Within months of their move to Fir Park, the Scottish Cup draw afforded the opportunity for Sloan and Cox to play former club Hearts, in the semi-final at Hampden Park. After two close games were drawn 1–1, the pair enjoyed their revenge on former manager Walker as Motherwell won the second replay 3–1, reaching the final for the fourth time in their history. They had lost all three previous finals, to Celtic (twice) and Clyde, but Sloan helped the Steelmen overcome the weight of history to record a comfortable 4–0 win over Dundee.

Surprisingly, Motherwell suffered their first ever relegation the following year, although in an incredibly tight competition they finished only five points behind fourth-placed Hearts.

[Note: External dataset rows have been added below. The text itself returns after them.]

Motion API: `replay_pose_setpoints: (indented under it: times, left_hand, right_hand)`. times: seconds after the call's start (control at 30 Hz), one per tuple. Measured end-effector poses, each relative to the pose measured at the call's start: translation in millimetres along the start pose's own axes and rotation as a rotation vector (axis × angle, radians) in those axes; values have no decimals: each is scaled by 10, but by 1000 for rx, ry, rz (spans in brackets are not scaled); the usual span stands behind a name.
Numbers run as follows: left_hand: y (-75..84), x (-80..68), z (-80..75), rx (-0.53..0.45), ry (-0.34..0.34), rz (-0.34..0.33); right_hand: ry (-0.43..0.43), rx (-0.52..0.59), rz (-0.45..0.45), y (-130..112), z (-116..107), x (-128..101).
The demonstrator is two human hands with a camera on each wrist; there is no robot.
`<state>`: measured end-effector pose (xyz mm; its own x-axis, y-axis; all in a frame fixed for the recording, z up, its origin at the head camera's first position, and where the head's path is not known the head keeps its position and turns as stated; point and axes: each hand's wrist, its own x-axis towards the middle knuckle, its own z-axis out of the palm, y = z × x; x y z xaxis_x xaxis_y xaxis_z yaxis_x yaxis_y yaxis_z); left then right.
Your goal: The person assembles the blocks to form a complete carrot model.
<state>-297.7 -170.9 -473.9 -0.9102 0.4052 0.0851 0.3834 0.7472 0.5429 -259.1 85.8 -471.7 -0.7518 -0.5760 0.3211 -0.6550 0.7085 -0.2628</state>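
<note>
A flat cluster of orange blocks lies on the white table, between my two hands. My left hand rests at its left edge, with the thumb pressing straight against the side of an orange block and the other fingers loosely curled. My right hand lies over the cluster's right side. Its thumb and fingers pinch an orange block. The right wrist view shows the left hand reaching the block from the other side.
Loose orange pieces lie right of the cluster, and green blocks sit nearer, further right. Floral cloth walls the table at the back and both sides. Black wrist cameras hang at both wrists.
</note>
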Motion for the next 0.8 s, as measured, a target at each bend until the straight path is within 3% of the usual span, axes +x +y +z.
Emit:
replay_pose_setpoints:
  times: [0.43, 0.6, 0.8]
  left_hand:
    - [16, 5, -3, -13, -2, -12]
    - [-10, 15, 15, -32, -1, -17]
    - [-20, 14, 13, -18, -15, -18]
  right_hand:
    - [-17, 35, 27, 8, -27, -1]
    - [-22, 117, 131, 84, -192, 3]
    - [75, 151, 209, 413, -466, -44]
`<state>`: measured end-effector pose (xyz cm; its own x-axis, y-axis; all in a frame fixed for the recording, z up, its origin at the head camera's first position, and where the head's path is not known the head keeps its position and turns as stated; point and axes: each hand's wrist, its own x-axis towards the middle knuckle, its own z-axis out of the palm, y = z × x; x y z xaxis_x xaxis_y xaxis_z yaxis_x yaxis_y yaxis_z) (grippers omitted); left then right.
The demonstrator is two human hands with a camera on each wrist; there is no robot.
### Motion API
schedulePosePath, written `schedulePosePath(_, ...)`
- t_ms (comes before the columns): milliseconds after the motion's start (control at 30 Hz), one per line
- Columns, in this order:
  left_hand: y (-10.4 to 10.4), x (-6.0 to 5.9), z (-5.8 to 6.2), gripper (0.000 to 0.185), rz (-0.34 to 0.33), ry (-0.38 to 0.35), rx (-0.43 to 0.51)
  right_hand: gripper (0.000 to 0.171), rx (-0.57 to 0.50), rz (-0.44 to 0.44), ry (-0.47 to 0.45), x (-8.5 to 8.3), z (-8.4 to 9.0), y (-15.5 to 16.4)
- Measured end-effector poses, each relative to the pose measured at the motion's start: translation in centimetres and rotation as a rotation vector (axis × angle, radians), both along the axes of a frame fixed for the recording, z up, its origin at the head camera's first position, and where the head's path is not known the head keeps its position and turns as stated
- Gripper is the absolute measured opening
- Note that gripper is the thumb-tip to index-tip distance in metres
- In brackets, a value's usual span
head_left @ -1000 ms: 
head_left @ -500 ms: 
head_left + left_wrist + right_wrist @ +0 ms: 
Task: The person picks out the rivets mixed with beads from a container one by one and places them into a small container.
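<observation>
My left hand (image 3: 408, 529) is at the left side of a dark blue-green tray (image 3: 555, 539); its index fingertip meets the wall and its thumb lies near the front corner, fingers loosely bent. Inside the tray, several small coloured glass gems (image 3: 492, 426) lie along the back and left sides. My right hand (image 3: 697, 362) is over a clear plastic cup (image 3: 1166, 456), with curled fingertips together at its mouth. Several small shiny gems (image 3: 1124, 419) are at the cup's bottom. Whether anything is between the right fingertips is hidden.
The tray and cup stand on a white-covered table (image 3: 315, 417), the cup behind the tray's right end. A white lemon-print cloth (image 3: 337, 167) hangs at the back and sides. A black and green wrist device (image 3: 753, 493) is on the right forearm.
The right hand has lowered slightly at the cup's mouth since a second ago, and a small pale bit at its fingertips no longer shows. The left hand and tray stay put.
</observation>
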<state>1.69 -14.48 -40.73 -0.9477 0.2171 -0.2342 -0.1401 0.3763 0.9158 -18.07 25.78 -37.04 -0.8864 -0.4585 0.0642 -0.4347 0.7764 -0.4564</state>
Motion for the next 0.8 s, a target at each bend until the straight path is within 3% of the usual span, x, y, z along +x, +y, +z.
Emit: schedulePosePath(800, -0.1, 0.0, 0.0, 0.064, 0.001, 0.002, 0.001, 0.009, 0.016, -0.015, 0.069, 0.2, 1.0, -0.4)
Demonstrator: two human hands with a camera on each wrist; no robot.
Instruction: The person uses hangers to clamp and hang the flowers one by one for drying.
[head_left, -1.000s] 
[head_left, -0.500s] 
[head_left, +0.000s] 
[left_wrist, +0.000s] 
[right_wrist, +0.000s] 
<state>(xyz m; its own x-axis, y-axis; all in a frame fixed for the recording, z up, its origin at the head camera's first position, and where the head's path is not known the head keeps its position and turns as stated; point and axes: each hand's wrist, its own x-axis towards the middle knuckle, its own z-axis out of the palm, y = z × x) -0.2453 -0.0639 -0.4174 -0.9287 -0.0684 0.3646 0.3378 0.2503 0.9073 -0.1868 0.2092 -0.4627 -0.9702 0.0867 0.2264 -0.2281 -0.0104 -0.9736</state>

Sloan stayed with the side despite their demotion, helping them win the Second Division title at the first attempt in 1953–54. He appeared in the Motherwell side that reached the 1954 Scottish League Cup final, but Hearts proved too strong on that occasion, winning 4–2.

Sloan eventually left Motherwell for English non-league side Gloucester City in 1957, where he stayed for three seasons. He returned to Scotland to coach old side Arthurlie in 1960 in his native Barrhead, concurrently returning to work in the town's Shanks factory.